Table 2 permits comparison of the values of the INCAP table [17] with those obtained at our laboratory for the proximal composition, plus the iron, vitamin A, and vitamin C content of the 22 ingredients of the 3 dishes selected for this study. The values for fibre, calcium, and phosphate were not included in the table, as they add little to the objective of this work. It is readily apparent that agreement within a margin of + 20 per cent was obtained only in about one-third of the total number of analyses performed. Results were below 80 per cent of the table value in 38 per cent of the observations, while 28 per cent presented with differences of more than 20 per cent above the figure in the table.

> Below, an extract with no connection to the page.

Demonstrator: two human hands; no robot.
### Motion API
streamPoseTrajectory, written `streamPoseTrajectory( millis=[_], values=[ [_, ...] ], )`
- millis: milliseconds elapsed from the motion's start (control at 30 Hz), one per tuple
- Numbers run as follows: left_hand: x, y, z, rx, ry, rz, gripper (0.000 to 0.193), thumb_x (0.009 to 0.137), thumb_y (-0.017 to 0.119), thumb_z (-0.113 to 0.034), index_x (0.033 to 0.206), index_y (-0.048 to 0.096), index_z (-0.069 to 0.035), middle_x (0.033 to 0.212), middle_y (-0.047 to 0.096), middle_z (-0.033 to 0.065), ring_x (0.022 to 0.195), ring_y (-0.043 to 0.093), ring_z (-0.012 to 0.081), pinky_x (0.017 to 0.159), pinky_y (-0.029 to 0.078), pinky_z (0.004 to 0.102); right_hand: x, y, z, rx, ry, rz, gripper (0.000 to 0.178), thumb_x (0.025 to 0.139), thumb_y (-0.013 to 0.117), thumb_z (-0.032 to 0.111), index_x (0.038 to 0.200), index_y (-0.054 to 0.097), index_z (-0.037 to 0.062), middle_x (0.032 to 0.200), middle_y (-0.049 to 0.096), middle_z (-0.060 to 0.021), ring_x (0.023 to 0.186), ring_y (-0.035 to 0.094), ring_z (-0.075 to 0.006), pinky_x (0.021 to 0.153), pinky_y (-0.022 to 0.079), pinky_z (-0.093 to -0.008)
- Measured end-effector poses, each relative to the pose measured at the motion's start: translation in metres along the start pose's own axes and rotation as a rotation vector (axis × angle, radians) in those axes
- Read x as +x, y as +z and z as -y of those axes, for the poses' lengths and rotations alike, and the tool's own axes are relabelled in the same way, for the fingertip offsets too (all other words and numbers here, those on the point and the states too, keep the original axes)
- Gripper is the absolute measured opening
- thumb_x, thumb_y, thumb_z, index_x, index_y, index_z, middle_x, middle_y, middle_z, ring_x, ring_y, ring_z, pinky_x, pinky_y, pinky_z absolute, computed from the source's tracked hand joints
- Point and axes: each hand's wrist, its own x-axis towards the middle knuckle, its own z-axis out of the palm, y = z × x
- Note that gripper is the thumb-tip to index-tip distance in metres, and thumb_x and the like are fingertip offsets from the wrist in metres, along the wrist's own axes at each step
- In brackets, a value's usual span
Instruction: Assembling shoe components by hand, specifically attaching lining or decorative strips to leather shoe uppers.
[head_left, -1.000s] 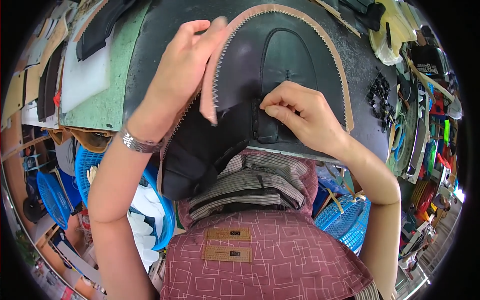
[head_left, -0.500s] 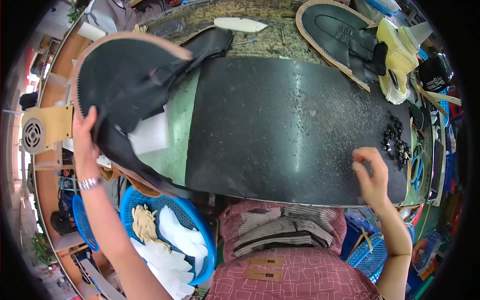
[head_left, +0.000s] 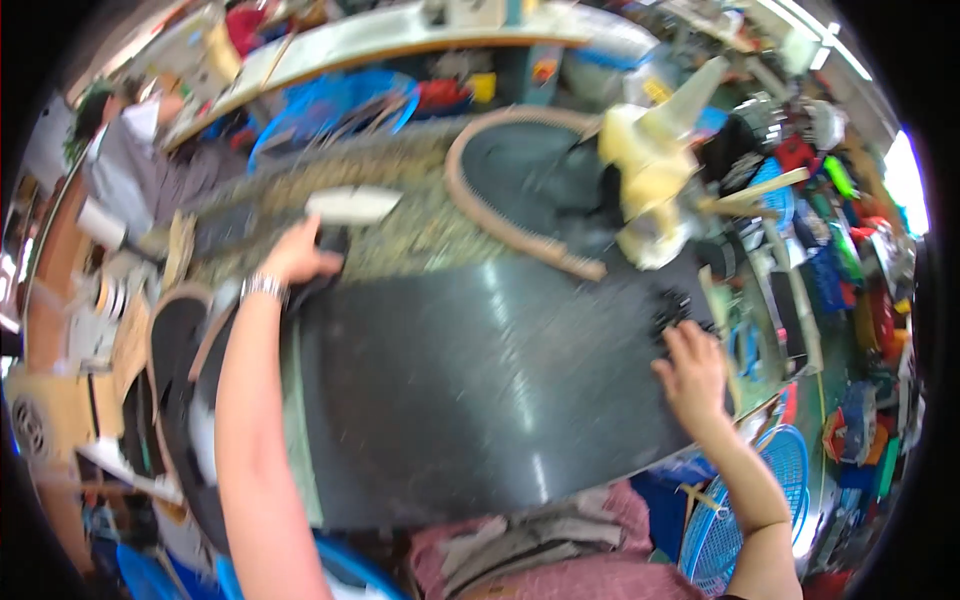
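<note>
My fingers on the right hand are curled loosely over a cluster of small black pieces at the right edge of the dark mat that covers the worktop; whether they have pinched one I cannot tell, since motion blur smears the tips. The left hand is stretched out to the far left part of the worktop, palm down on a dark piece just beside a pale flat insole-like cut, and I cannot tell if it grips or only presses. I judge the step in hand to be fetching parts with both hands at once. To do that well I would settle the head first, then close the right fingers on a single black piece, not a clump, and lift straight up so the neighbours stay put. On the left I would slide the dark piece toward the mat before lifting it, keeping clear of the pale cut. Beyond the mat, at the far right edge, lies a large dark shoe upper with a tan serrated border, with a yellowish shoe last resting on it. A blue plastic basket hangs near my right forearm.
</note>
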Motion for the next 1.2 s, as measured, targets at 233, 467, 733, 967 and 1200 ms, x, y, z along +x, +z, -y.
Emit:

In the case of iron and vitamin A, the tendency was for the INCAP table values to grossly overestimate the content of the foodstuffs analysed. Especially remarkable was the case of iron, where 90 per cent of our values were well below 80 per cent of the figure presented by the INCAP table. Most of the major differences in protein content were in foodstuffs that are unimportant as sources of this nutrient, like coriander, pepper, and onions.

Table 3 was constructed to show the practical implications of the differences in the nutrient compositions described above. A previous survey [2], carried out in a country village, was used as a source of data to recalculate nutrient intake using the values obtained at our laboratory. Protein consumption shows very little difference, as could be expected from table 2. Vitamin A intake, on the other hand, seems to have been slightly underestimated, and that of iron grossly overestimated, when the INCAP table values were used.

The problem of "foods as eaten" was approached by comparing the results of direct analysis of the dish with the nutrient composition calculated using the values in the INCAP table or the the values obtained by local analyses (table 2). The changes in the relative proportion of the ingredients after cooking were taken into account by directly weighing the ingredients before and after culinary processing.

Figure 1 shows that up to 22-fold differences could be found when comparing the nutrient composition of the food as eaten with that calculated from the composition of the raw ingredients ("recipe calculation"). As could be expected from the degree of "complexity" of the dishes, feijoada was the one containing the largest differences.